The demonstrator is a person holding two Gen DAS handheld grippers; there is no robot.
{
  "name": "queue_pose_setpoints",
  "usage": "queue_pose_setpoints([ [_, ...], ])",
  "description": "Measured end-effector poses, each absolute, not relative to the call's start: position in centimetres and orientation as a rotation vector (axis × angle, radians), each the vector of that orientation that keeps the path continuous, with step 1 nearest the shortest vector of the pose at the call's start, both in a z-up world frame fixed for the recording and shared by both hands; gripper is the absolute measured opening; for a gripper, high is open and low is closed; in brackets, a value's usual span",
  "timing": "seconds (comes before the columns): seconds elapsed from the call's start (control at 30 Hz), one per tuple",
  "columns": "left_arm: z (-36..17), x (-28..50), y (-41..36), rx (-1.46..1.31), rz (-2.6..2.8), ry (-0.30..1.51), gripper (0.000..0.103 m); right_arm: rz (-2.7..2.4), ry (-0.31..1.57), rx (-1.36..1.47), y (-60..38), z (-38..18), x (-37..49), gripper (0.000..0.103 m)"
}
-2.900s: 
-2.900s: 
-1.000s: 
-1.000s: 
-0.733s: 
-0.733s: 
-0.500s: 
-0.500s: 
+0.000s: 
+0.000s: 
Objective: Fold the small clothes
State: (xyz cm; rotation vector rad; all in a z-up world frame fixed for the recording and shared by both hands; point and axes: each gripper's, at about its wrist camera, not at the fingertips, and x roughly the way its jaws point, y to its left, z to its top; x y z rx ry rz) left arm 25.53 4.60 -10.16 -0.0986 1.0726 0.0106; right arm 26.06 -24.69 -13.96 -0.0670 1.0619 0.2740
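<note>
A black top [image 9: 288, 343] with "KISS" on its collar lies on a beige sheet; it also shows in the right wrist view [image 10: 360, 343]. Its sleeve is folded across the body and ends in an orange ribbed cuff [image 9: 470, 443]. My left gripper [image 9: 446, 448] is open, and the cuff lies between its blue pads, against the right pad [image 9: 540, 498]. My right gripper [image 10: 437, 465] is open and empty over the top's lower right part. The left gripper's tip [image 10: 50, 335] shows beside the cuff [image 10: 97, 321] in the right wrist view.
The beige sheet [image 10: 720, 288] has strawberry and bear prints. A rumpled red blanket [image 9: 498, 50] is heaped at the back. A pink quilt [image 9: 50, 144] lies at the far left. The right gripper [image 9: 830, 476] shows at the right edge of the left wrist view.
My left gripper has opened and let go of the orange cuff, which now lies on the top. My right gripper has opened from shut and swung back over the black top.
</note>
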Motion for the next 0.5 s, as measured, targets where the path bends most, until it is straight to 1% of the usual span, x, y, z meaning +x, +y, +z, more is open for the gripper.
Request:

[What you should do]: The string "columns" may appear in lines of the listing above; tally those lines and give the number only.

[Answer section]: 2